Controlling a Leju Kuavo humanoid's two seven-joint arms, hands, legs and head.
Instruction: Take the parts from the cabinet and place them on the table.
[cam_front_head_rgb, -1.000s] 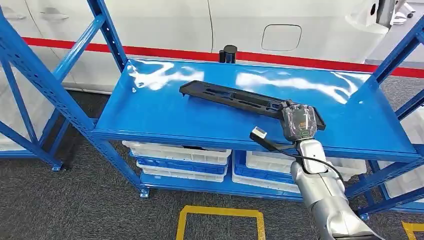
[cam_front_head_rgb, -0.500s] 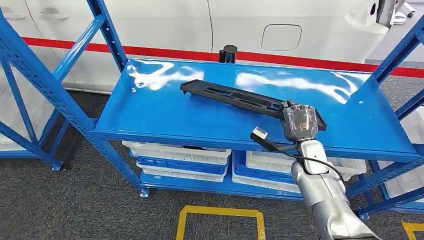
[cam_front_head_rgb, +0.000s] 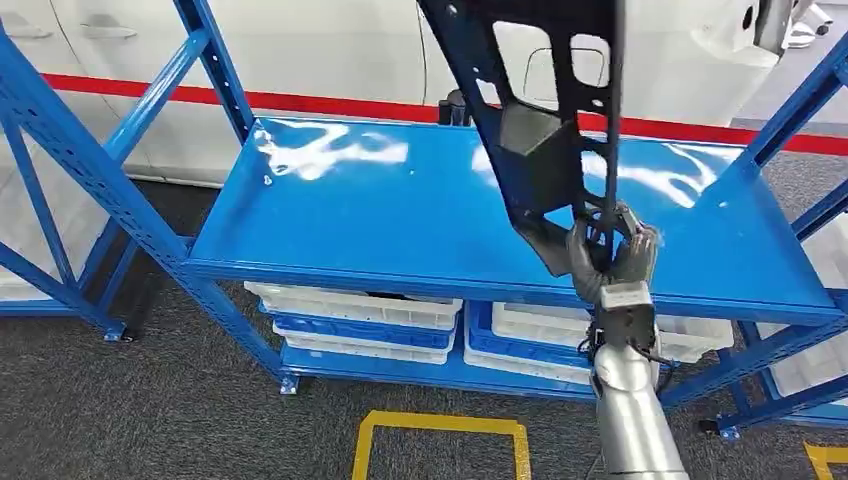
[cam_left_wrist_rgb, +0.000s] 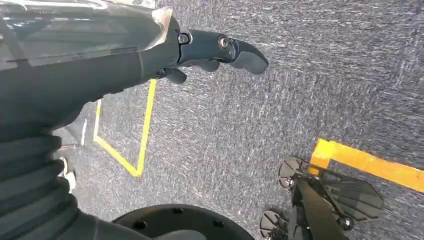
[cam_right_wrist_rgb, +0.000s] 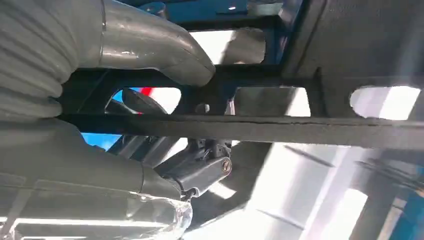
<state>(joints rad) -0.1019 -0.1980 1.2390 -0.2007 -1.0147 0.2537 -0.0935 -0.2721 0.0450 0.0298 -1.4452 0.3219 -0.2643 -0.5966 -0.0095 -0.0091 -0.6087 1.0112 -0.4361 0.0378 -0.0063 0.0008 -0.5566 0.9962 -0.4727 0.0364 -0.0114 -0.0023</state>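
The robot's right hand (cam_front_head_rgb: 610, 262) grips the lower end of a long black plastic part (cam_front_head_rgb: 545, 110), fingers wrapped around it and the thumb pressed over a rib in the right wrist view, holding it clear above the blue shelf (cam_front_head_rgb: 370, 225) of the cabinet, its upper end running out of the top of the head view. The left hand (cam_left_wrist_rgb: 220, 50) hangs beside the body over the grey carpeted floor (cam_left_wrist_rgb: 300, 90), fingers loosely curled in and holding nothing. With the part off the shelf, the job in hand appears to be carrying it away to the worktop. Held by one end, the long piece likely pulls hard on the grasp, so a firm grip and a slow, level swing look wise. The free end should be kept away from the blue upright (cam_front_head_rgb: 790, 110) at the right, and the robot would do well to back off before turning, lest the part catch the frame.
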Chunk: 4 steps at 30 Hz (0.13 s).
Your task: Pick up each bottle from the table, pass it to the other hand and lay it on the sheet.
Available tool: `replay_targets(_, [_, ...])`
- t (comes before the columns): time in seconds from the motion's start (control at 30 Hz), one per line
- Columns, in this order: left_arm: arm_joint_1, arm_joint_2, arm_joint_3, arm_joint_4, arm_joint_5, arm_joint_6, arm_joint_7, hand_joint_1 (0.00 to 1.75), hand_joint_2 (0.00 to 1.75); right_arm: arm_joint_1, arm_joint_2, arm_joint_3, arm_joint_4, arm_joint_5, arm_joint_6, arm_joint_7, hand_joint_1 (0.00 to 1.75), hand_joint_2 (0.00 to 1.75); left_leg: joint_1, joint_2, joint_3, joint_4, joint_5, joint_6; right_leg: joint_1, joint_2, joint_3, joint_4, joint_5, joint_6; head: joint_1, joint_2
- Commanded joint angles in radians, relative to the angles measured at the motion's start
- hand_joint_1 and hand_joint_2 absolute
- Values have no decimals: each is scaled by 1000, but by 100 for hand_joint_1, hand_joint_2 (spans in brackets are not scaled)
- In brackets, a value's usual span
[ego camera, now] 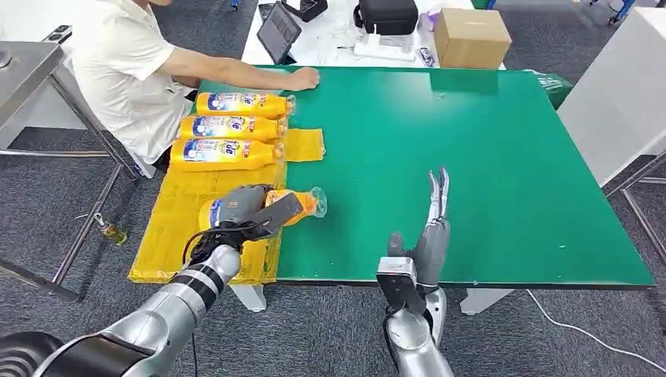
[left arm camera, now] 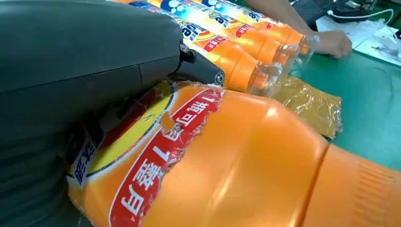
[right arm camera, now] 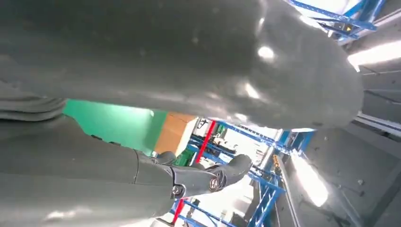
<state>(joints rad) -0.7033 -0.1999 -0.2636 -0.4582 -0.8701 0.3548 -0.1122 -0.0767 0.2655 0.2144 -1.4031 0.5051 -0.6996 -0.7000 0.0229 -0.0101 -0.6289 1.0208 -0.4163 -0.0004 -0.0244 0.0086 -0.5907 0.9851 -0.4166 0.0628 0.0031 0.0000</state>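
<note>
Placement step in hand, by judgement. Left hand (ego camera: pixel 250 212) grips an orange bottle (ego camera: pixel 302 206) lying sideways over the near part of the yellow sheet (ego camera: pixel 177 228), cap end reaching over the green surface (ego camera: pixel 487 173). Three bottles (ego camera: pixel 228 127) lie in a row on the sheet's far part, near a person's hand (ego camera: pixel 302 78). Right hand (ego camera: pixel 430 236) holds nothing, fingers straight and spread, above the surface's near edge. Next move calls for lowering the bottle flat onto bare sheet, then releasing.

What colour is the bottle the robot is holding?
Orange, with a red and yellow label; the bottle shows best in the left wrist view.
</note>
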Motion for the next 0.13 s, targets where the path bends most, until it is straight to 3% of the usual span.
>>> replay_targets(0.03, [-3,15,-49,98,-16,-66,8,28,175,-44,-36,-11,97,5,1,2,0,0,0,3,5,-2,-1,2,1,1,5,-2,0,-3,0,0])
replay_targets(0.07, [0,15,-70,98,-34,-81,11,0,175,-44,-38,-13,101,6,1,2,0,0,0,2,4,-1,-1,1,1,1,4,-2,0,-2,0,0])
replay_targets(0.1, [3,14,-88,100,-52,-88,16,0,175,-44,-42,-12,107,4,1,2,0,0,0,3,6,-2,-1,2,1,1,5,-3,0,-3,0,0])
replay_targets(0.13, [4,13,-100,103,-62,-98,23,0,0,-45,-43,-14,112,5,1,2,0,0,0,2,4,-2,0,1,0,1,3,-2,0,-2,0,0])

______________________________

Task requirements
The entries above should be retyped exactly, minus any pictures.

Completed exercise
Controlling a Leju Kuavo humanoid's two seven-joint arms, hands, legs and head.
Instruction: Take the parts from the cabinet and place them on the table.
[cam_front_head_rgb, -1.000s] 
[cam_front_head_rgb, -0.500s] 
[cam_front_head_rgb, +0.000s] 
[cam_left_wrist_rgb, +0.000s] 
[cam_right_wrist_rgb, +0.000s] 
<state>(joints rad) -0.1019 -0.1980 1.2390 -0.2007 -1.0147 0.2537 -0.0935 -0.2721 0.0450 0.0298 -1.4452 0.3219 -0.2643 -0.5966 -0.0095 -0.0091 -0.6087 1.0112 -0.4361 0.0378 -0.0063 0.0008 -0.5566 0.9962 -0.4727 0.0364 -0.0114 -0.0023</state>
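The robot's right hand (cam_front_head_rgb: 610, 262) grips the lower end of a long black plastic part (cam_front_head_rgb: 545, 110), fingers wrapped around it and the thumb pressed over a rib in the right wrist view, holding it clear above the blue shelf (cam_front_head_rgb: 370, 225) of the cabinet, its upper end running out of the top of the head view. The left hand (cam_left_wrist_rgb: 220, 50) hangs beside the body over the grey carpeted floor (cam_left_wrist_rgb: 300, 90), fingers loosely curled in and holding nothing. With the part off the shelf, the job in hand appears to be carrying it away to the worktop. Held by one end, the long piece likely pulls hard on the grasp, so a firm grip and a slow, level swing look wise. The free end should be kept away from the blue upright (cam_front_head_rgb: 790, 110) at the right, and the robot would do well to back off before turning, lest the part catch the frame.
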Chunk: 4 steps at 30 Hz (0.13 s).
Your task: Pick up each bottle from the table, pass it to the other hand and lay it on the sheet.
Available tool: `replay_targets(_, [_, ...])`
- t (comes before the columns): time in seconds from the motion's start (control at 30 Hz), one per line
- Columns, in this order: left_arm: arm_joint_1, arm_joint_2, arm_joint_3, arm_joint_4, arm_joint_5, arm_joint_6, arm_joint_7, hand_joint_1 (0.00 to 1.75), hand_joint_2 (0.00 to 1.75); right_arm: arm_joint_1, arm_joint_2, arm_joint_3, arm_joint_4, arm_joint_5, arm_joint_6, arm_joint_7, hand_joint_1 (0.00 to 1.75), hand_joint_2 (0.00 to 1.75); left_leg: joint_1, joint_2, joint_3, joint_4, joint_5, joint_6; right_leg: joint_1, joint_2, joint_3, joint_4, joint_5, joint_6; head: joint_1, joint_2
- Commanded joint angles in radians, relative to the angles measured at the motion's start
- hand_joint_1 and hand_joint_2 absolute
- Values have no decimals: each is scaled by 1000, but by 100 for hand_joint_1, hand_joint_2 (spans in brackets are not scaled)
- In brackets, a value's usual span
[ego camera, now] 
[left arm camera, now] 
[right arm camera, now] 
<state>(joints rad) -0.7033 -0.1999 -0.2636 -0.4582 -0.8701 0.3548 -0.1122 -0.0767 0.2655 0.2144 -1.4031 0.5051 -0.6996 -0.7000 0.0229 -0.0101 -0.6289 1.0208 -0.4163 -0.0004 -0.0244 0.0086 -0.5907 0.9851 -0.4166 0.0628 0.0031 0.0000</state>
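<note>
Placement step in hand, by judgement. Left hand (ego camera: pixel 250 212) grips an orange bottle (ego camera: pixel 302 206) lying sideways over the near part of the yellow sheet (ego camera: pixel 177 228), cap end reaching over the green surface (ego camera: pixel 487 173). Three bottles (ego camera: pixel 228 127) lie in a row on the sheet's far part, near a person's hand (ego camera: pixel 302 78). Right hand (ego camera: pixel 430 236) holds nothing, fingers straight and spread, above the surface's near edge. Next move calls for lowering the bottle flat onto bare sheet, then releasing.

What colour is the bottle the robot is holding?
Orange, with a red and yellow label; the bottle shows best in the left wrist view.
</note>
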Motion for the next 0.13 s, targets where the path bends most, until it is straight to 3% of the usual span.
>>> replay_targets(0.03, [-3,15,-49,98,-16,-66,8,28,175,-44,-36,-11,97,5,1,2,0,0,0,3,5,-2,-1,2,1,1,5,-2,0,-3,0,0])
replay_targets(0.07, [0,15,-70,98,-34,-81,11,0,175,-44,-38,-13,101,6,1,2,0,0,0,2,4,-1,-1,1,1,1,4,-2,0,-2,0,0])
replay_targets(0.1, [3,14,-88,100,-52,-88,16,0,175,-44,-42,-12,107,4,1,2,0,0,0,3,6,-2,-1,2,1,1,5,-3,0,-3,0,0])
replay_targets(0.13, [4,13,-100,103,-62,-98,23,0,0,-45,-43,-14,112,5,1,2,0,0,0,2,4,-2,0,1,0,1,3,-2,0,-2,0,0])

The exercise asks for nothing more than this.